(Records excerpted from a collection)
***
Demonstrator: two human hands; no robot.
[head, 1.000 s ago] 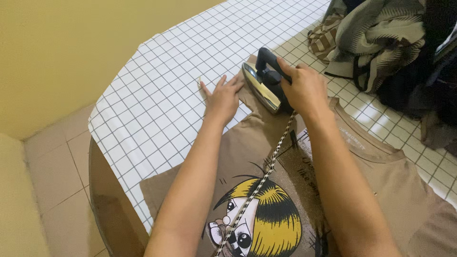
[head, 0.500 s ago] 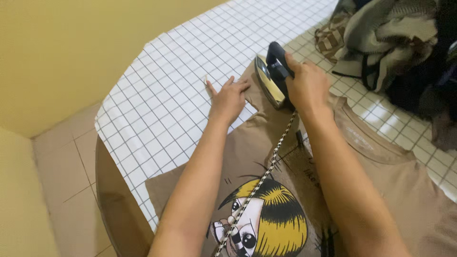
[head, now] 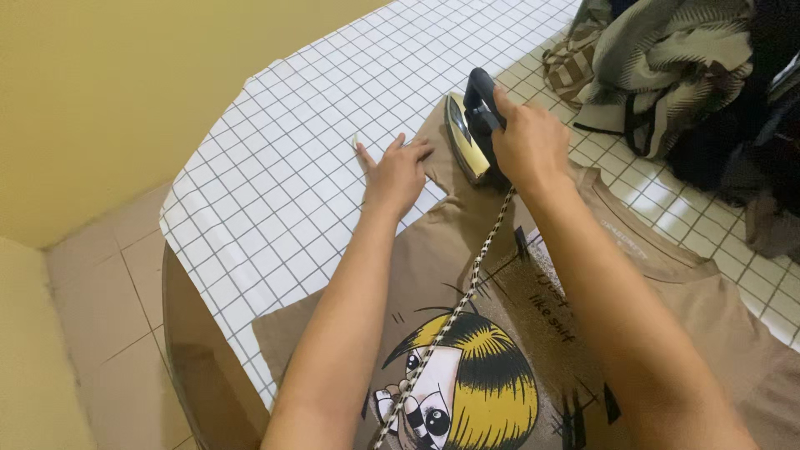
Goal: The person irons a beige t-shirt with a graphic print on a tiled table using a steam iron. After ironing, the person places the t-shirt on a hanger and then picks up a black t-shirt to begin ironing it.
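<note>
A brown T-shirt [head: 500, 333] with a cartoon face print lies flat on a table covered in white checked cloth [head: 333, 108]. My right hand [head: 527, 143] grips the dark handle of a metal clothes iron [head: 471, 137], which rests on the shirt's sleeve. My left hand [head: 396, 173] lies flat, fingers spread, pressing the sleeve's edge just left of the iron. The iron's black-and-white braided cord [head: 454, 312] runs back over the shirt between my arms.
A heap of striped and dark clothes [head: 667, 75] sits at the table's far right. A yellow wall [head: 125, 83] stands to the left, with tiled floor [head: 100, 275] below the table's rounded edge.
The iron slid a little farther along the sleeve, away from me, and then held there. My left hand stayed flat on the sleeve edge.
</note>
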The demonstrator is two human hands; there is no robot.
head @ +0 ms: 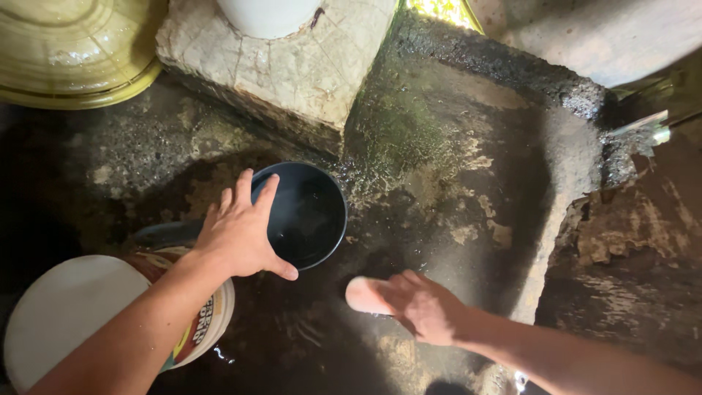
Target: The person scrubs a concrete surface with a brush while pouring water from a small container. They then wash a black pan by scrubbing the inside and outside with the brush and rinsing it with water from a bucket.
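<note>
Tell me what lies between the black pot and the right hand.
In the head view, only wet, dark concrete floor lies between the black pot, gripped at its rim by the left hand, and the right hand. No other object sits in that stretch.

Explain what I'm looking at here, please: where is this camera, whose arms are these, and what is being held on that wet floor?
The single picture comes from a camera worn on a person's head, looking down, so both bare arms belong to that person. The left hand grips the rim of a dark round pot that stands on a wet, rough concrete floor; its dark handle pokes out to the left under the wrist. The right hand holds a pale pinkish object, too blurred to identify. By the left forearm stands a white bucket with a printed label. At top left is a yellow-green basin, and beside it a cracked pale stone block with a white container on it.
</note>
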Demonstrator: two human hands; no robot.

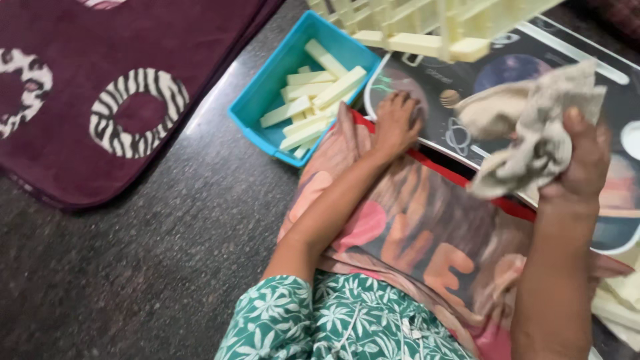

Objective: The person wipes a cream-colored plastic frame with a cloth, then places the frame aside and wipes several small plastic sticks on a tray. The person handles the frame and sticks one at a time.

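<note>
My right hand [583,160] is raised and grips a crumpled beige cloth [533,130] above a dark mat printed with planets [513,70]. My left hand [395,123] rests palm down, fingers curled, on the near edge of that mat, just right of a blue plastic bin [257,100]. The bin holds several cream-coloured rectangular blocks [313,100]. A tower of stacked cream blocks [427,23] stands on the mat beyond both hands, cut off by the top of the frame.
A maroon rug with black-and-white ring patterns [127,87] covers the upper left over a dark speckled floor [147,267]. A patterned pink and brown cloth [413,233] lies over my lap. More cream blocks [620,300] lie at the right edge.
</note>
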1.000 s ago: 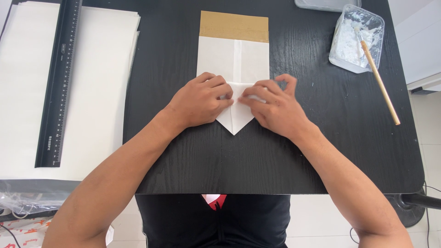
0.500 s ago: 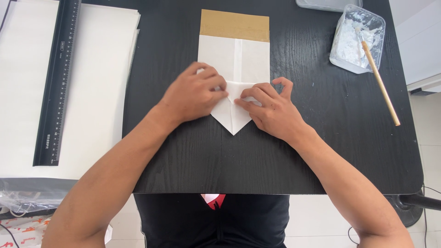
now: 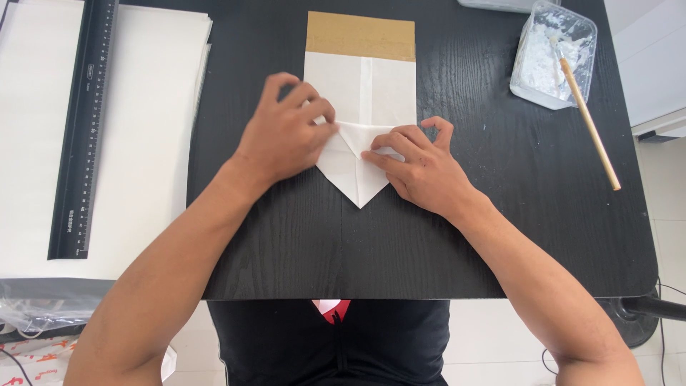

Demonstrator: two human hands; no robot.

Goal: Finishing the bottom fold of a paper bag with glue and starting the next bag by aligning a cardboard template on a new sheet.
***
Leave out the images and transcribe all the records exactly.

Written response —
Demonstrator: two human hands; no robot.
[head, 1.000 s ago] 
[head, 0.500 s ago] 
[head, now] 
Goal: The person irons a beige t-shirt with a graphic print on a tiled table using a steam iron. After ironing, the person places the t-shirt on a hanger and then picks up a black t-shirt to begin ironing it.
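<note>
A brown T-shirt [head: 500, 333] with a cartoon face print lies flat on a table covered in white checked cloth [head: 333, 108]. My right hand [head: 527, 143] grips the dark handle of a metal clothes iron [head: 471, 137], which rests on the shirt's sleeve. My left hand [head: 396, 173] lies flat, fingers spread, pressing the sleeve's edge just left of the iron. The iron's black-and-white braided cord [head: 454, 312] runs back over the shirt between my arms.
A heap of striped and dark clothes [head: 667, 75] sits at the table's far right. A yellow wall [head: 125, 83] stands to the left, with tiled floor [head: 100, 275] below the table's rounded edge.
The iron slid a little farther along the sleeve, away from me, and then held there. My left hand stayed flat on the sleeve edge.
</note>
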The demonstrator is two human hands; there is no robot.
head @ +0 ms: 
Target: The person scrubs a concrete surface with a brush while pouring water from a small container. They then wash a black pan by scrubbing the inside and outside with the brush and rinsing it with water from a bucket.
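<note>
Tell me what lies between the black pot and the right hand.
In the head view, only wet, dark concrete floor lies between the black pot, gripped at its rim by the left hand, and the right hand. No other object sits in that stretch.

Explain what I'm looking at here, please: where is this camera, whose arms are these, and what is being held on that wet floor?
The single picture comes from a camera worn on a person's head, looking down, so both bare arms belong to that person. The left hand grips the rim of a dark round pot that stands on a wet, rough concrete floor; its dark handle pokes out to the left under the wrist. The right hand holds a pale pinkish object, too blurred to identify. By the left forearm stands a white bucket with a printed label. At top left is a yellow-green basin, and beside it a cracked pale stone block with a white container on it.
</note>
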Demonstrator: two human hands; no robot.


Objective: The person wipes a cream-colored plastic frame with a cloth, then places the frame aside and wipes several small plastic sticks on a tray. The person handles the frame and sticks one at a time.

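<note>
My right hand [583,160] is raised and grips a crumpled beige cloth [533,130] above a dark mat printed with planets [513,70]. My left hand [395,123] rests palm down, fingers curled, on the near edge of that mat, just right of a blue plastic bin [257,100]. The bin holds several cream-coloured rectangular blocks [313,100]. A tower of stacked cream blocks [427,23] stands on the mat beyond both hands, cut off by the top of the frame.
A maroon rug with black-and-white ring patterns [127,87] covers the upper left over a dark speckled floor [147,267]. A patterned pink and brown cloth [413,233] lies over my lap. More cream blocks [620,300] lie at the right edge.
</note>
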1.000 s ago: 
0.500 s ago: 
now: 

Demonstrator: two human hands; no robot.

Goal: Finishing the bottom fold of a paper bag with glue and starting the next bag by aligning a cardboard template on a new sheet.

This concludes the answer to the exercise.